- _Prompt_: Each line of data below must be printed exactly as written, with any pictures removed.
◇ ◇ ◇ ◇ ◇
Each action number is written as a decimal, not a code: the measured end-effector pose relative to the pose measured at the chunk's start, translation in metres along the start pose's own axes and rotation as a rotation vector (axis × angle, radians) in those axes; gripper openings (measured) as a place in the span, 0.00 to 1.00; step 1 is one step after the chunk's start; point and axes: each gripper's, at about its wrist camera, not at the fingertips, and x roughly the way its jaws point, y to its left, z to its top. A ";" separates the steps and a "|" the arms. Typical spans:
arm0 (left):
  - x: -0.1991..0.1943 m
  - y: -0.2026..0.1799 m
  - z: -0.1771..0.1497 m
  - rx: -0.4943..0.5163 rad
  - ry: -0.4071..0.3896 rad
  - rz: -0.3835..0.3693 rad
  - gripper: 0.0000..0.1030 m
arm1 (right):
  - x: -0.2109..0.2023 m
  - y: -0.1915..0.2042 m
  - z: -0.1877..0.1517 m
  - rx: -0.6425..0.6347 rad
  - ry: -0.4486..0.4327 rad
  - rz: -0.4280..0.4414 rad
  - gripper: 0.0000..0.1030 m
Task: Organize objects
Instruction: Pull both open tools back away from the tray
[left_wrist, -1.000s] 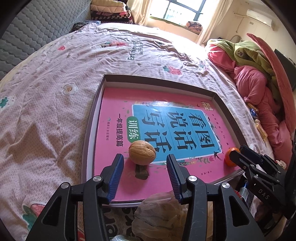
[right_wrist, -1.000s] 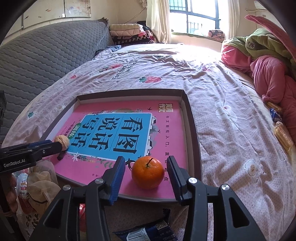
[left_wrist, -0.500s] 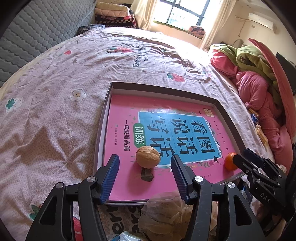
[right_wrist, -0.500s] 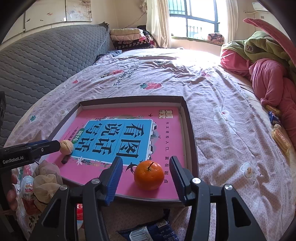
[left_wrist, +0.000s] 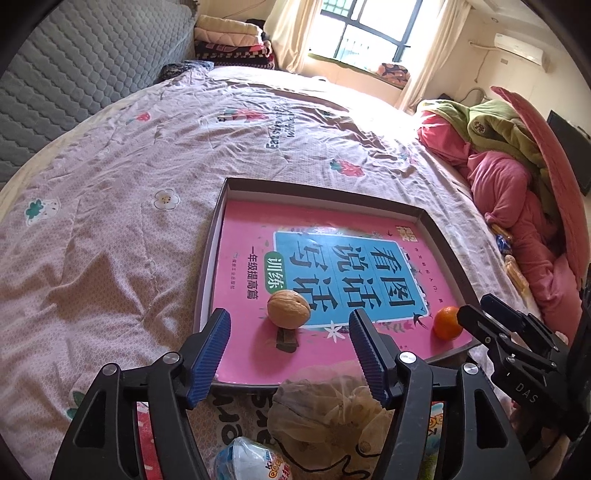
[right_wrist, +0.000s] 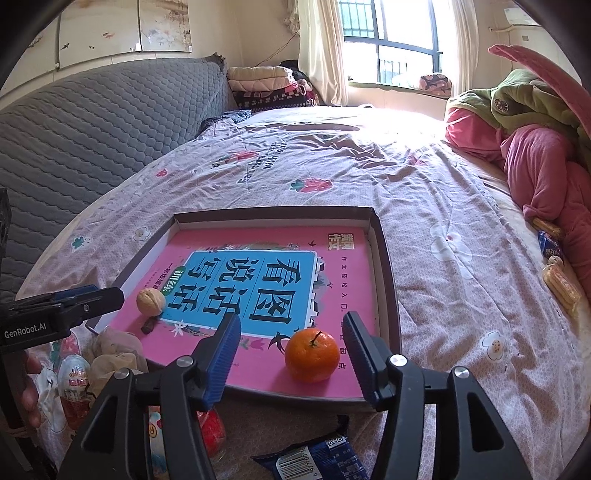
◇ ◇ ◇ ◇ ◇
- _Solution for this problem_:
Each action number is written as a decimal, not a code: the measured end-effector pose relative to the pose measured at the chunk's start, translation in metres along the start pose's own axes and rotation as a rotation vector (axis × angle, radians) in those axes; gripper openings (measured) as a place in the span, 0.00 to 1.00; step 1 is one step after the chunk's start; point and axes: each gripper's, at about its wrist camera, not at the fingertips, and x roughly the way its jaws point, y to its left, z to its top. A ";" separates the steps and a "|" the arms. Typical spans:
arm0 (left):
  - x: -0.1991..0.1943 m
  - y: -0.2026..0.1799 m
  - z: -0.1771..0.1497 m
  - rx: -0.4943..0.5163 rad
  - ry: -0.4071..0.3896 rad
  - rz: -0.3835..0.3693 rad
  - gripper: 0.0000..0.1030 m
arm1 (right):
  - x: -0.2109..0.2023 m
  - y: -0.1915..0.2042 m
  - z: -0.1877..0.1517 m
  - rx: -0.6425..0.6347 rad
  - ry: -0.4486..0.4327 rad
  - rz: -0.4280..0.4414 rad
  - gripper: 0.0000..0.1030 m
Task: Organize objects
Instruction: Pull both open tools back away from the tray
[left_wrist, -1.000s] 
[right_wrist, -1.000s] 
[left_wrist, -0.500s] 
[right_wrist, -0.500s] 
[left_wrist, +0.000s] 
[right_wrist, +0.000s] 

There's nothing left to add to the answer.